Em outro texto, o jornal trata do rombo nas contas públicas que será gerado pela pandemia. “Quando a pandemia ceder e a mortandade cair, o Brasil começará a pagar a conta dos gastos emergenciais para proteção da vida e apoio aos trabalhadores. Até dezembro o rombo nas contas públicas poderá chegar a R$ 600 bilhões, sem contar os juros. O buraco previsto no começo do ano será multiplicado por quatro ou cinco. O governo geral estará muito mais endividado. No fim de 2020 a dívida bruta poderá estar entre 85% e 90% do Produto Interno Bruto (PIB). Em fevereiro, estava em R$ 611 bilhões e a proporção era de 76,5%. Com muito trabalho, a equipe econômica tentava mantê-la abaixo de 80%. Também se abandonou essa meta, quando foi preciso destinar mais dinheiro à saúde e atenuar os efeitos econômicos da covid-19. Mas a dívida será administrável, se o governo mantiver o compromisso com a seriedade fiscal e com a pauta de reformas, disse o secretário do Tesouro, Mansueto Almeida, ao apresentar as novas estimativas. O recado implícito é claro: são condições para o governo preservar a confiança de quem o financia.”
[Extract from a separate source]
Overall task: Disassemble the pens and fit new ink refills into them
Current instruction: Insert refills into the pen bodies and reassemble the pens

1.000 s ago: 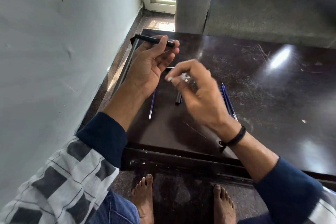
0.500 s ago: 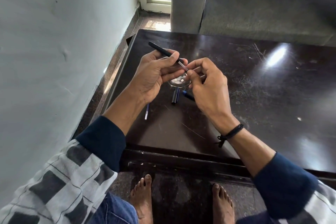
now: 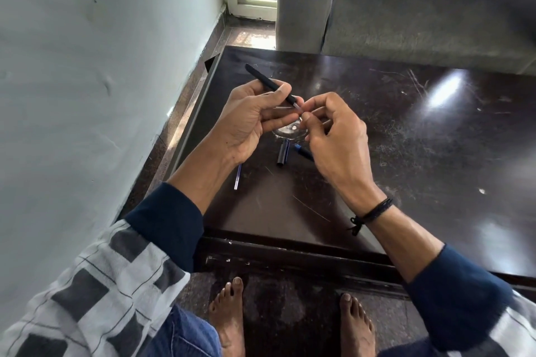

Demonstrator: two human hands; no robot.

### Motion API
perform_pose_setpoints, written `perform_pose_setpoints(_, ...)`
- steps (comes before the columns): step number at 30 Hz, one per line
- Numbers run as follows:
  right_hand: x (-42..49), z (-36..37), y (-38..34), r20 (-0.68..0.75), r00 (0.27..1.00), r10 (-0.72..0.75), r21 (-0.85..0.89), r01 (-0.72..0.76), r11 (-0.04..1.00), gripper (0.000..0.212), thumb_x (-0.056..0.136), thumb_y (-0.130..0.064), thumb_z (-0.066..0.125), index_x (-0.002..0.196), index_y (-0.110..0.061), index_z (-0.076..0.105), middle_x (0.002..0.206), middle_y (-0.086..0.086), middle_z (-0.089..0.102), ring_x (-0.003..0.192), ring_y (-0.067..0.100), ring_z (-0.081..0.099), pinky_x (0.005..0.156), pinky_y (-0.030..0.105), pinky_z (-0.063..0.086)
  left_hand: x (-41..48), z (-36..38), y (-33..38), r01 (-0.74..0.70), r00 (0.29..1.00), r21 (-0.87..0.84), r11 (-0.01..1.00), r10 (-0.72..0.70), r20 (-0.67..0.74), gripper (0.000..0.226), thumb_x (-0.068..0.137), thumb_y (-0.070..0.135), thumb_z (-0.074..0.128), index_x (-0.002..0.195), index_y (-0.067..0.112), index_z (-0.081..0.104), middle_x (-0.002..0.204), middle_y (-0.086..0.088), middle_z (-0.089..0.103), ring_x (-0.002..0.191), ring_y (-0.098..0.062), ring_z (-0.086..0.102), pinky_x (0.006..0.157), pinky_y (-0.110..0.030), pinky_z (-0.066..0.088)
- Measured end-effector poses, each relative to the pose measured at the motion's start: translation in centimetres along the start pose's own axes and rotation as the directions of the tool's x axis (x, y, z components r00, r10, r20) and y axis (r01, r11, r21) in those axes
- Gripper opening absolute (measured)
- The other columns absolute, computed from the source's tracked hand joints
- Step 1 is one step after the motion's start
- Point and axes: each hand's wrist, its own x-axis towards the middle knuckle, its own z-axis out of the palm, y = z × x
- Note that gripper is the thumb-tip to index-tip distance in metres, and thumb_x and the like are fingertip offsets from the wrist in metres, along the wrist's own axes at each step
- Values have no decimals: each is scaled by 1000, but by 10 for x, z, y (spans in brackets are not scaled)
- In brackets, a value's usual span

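Observation:
My left hand (image 3: 255,119) grips a black pen barrel (image 3: 266,82) above the dark table (image 3: 420,153), its far end pointing up and left. My right hand (image 3: 333,136) pinches something small at the barrel's near end, where a thin clear refill tip (image 3: 297,106) shows; the pinched piece is hidden by the fingers. Below the hands lie a black pen cap (image 3: 282,153), a blue pen part (image 3: 303,151) and a thin blue refill (image 3: 237,177). A small clear dish (image 3: 285,131) sits under the fingers.
A white wall (image 3: 87,95) runs close along the table's left side. A grey sofa (image 3: 435,9) stands behind the table. My bare feet (image 3: 229,316) rest on the floor below the table's near edge.
My right hand came up from over the table to meet the barrel's near end. My left hand tilted the barrel so that its far end points up-left.

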Motion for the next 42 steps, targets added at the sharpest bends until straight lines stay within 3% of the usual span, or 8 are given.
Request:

O Estadão ainda trata da importância do Sistema Único de Saúde (SUS) no combate ao coronavírus. “Não fosse o SUS, o País estaria em situação muito pior no enfrentamento da maior emergência sanitária em um século, a pandemia de covid-19. Se os britânicos podem se orgulhar de seu serviço público de saúde, aos brasileiros não faltam razões para que também se orgulhem do seu. É necessário, pois, que a União, os Estados e os municípios, nos limites de suas responsabilidades, invistam no SUS para que o sistema seja aprimorado e possa entregar com mais qualidade tudo o que dele a Nação espera.”